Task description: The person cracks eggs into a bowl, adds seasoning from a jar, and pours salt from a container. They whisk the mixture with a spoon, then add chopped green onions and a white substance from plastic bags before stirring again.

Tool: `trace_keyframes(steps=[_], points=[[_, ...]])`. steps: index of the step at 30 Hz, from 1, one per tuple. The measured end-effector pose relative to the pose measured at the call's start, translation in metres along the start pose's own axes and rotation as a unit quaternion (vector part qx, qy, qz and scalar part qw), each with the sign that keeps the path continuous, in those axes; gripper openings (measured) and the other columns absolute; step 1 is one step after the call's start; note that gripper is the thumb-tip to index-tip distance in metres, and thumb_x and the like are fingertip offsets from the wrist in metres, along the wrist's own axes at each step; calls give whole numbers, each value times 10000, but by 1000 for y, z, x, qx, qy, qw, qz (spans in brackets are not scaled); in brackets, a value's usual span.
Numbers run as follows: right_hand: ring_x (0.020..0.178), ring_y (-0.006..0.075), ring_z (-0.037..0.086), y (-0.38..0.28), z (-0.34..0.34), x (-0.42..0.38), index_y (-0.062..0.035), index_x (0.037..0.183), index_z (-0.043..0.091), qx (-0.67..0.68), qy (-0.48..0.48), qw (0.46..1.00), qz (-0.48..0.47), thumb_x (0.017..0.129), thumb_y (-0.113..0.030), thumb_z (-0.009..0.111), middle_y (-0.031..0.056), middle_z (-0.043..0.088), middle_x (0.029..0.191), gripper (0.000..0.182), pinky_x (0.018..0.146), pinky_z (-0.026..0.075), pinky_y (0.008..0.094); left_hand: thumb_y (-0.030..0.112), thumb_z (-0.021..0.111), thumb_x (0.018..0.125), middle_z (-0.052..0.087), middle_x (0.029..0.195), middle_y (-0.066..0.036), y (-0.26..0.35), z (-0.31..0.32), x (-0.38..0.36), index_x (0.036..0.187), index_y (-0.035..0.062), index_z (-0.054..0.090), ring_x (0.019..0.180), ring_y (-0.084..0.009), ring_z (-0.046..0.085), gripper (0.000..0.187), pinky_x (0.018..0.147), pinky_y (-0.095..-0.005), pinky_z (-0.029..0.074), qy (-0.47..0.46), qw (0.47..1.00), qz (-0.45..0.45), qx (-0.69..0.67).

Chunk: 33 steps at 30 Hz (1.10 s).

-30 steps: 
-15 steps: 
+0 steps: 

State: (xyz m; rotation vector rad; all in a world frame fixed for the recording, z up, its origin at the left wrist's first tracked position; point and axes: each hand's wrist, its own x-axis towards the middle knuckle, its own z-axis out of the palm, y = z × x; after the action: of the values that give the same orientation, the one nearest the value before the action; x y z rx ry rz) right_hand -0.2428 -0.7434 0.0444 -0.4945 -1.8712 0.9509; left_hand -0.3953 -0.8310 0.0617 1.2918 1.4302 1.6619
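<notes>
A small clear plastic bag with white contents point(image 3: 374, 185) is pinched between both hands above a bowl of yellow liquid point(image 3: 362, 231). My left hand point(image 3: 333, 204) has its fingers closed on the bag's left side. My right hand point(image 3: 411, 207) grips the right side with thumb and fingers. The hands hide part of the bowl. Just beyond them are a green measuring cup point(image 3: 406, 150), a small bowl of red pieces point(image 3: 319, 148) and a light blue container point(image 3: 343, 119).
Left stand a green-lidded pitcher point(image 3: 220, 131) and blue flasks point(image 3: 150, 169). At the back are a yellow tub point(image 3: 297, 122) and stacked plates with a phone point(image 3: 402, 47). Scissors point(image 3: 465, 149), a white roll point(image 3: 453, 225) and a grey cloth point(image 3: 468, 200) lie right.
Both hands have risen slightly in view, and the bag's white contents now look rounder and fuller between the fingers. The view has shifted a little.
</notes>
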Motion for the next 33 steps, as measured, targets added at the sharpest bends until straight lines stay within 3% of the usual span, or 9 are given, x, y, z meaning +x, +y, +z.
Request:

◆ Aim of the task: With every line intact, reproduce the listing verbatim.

◆ The completed task:
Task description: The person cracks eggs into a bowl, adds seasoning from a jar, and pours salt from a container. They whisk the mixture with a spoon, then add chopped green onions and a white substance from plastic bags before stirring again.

Tool: `trace_keyframes(steps=[_], points=[[_, ...]])`. steps: index of the step at 30 Hz, from 1, one per tuple. The measured end-effector pose relative to the pose measured at the call's start, translation in metres along the start pose's own axes and rotation as a unit quaternion (vector part qx, qy, qz and scalar part qw), each with the sign that keeps the path continuous, in those axes; gripper openings (measured) and the other columns absolute; step 1 is one step after the call's start; note that gripper is the thumb-tip to index-tip distance in metres, and thumb_x and the like are fingertip offsets from the wrist in metres, along the wrist's own axes at each step; calls give whole numbers, each value times 10000, but by 1000 for y, z, x, qx, qy, qw, qz (spans in brackets are not scaled); in brackets, a value's usual span.
Numbers run as follows: right_hand: ring_x (0.020..0.178), ring_y (-0.006..0.075), ring_z (-0.037..0.086), y (-0.38..0.28), z (-0.34..0.34), x (-0.42..0.38), index_y (-0.062..0.035), index_x (0.037..0.183), index_z (-0.043..0.091), qx (-0.67..0.68), qy (-0.48..0.48), qw (0.46..1.00), qz (-0.48..0.47), thumb_x (0.017..0.129), thumb_y (-0.113..0.030), thumb_z (-0.009..0.111), middle_y (-0.031..0.056), middle_z (-0.043..0.088), middle_x (0.029..0.191), gripper (0.000..0.182), pinky_x (0.018..0.146), pinky_z (-0.026..0.075), pinky_y (0.008..0.094); left_hand: thumb_y (-0.030..0.112), thumb_z (-0.021..0.111), thumb_x (0.018..0.125), middle_z (-0.052..0.087), middle_x (0.029..0.195), middle_y (-0.066..0.036), y (-0.26..0.35), z (-0.31..0.32), x (-0.38..0.36), index_x (0.036..0.187), index_y (-0.035..0.062), index_z (-0.054..0.090), ring_x (0.019..0.180), ring_y (-0.084..0.009), ring_z (-0.046..0.085), gripper (0.000..0.187), pinky_x (0.018..0.147), pinky_y (-0.095..-0.005), pinky_z (-0.029..0.074), qy (-0.47..0.46), qw (0.47..1.00), qz (-0.45..0.45), qx (-0.69..0.67).

Chunk: 33 steps at 30 Hz (1.10 s).

-30 steps: 
-15 steps: 
+0 steps: 

State: (xyz m; rotation vector rad; all in a world frame fixed for the recording, z up, its origin at the left wrist's first tracked position; point and axes: each hand's wrist, its own x-axis towards the middle knuckle, its own z-axis out of the palm, y = z × x; after the action: of the values that give the same orientation, the one nearest the value before the action; x y z rx ry rz) right_hand -0.2428 -0.7434 0.0444 -0.4945 -1.8712 0.9509; left_hand -0.3953 -0.8310 0.0617 1.2918 1.4302 1.6619
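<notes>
A small clear plastic bag with white contents point(image 3: 374, 185) is pinched between both hands above a bowl of yellow liquid point(image 3: 362, 231). My left hand point(image 3: 333, 204) has its fingers closed on the bag's left side. My right hand point(image 3: 411, 207) grips the right side with thumb and fingers. The hands hide part of the bowl. Just beyond them are a green measuring cup point(image 3: 406, 150), a small bowl of red pieces point(image 3: 319, 148) and a light blue container point(image 3: 343, 119).
Left stand a green-lidded pitcher point(image 3: 220, 131) and blue flasks point(image 3: 150, 169). At the back are a yellow tub point(image 3: 297, 122) and stacked plates with a phone point(image 3: 402, 47). Scissors point(image 3: 465, 149), a white roll point(image 3: 453, 225) and a grey cloth point(image 3: 468, 200) lie right.
Both hands have risen slightly in view, and the bag's white contents now look rounder and fuller between the fingers. The view has shifted a little.
</notes>
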Motion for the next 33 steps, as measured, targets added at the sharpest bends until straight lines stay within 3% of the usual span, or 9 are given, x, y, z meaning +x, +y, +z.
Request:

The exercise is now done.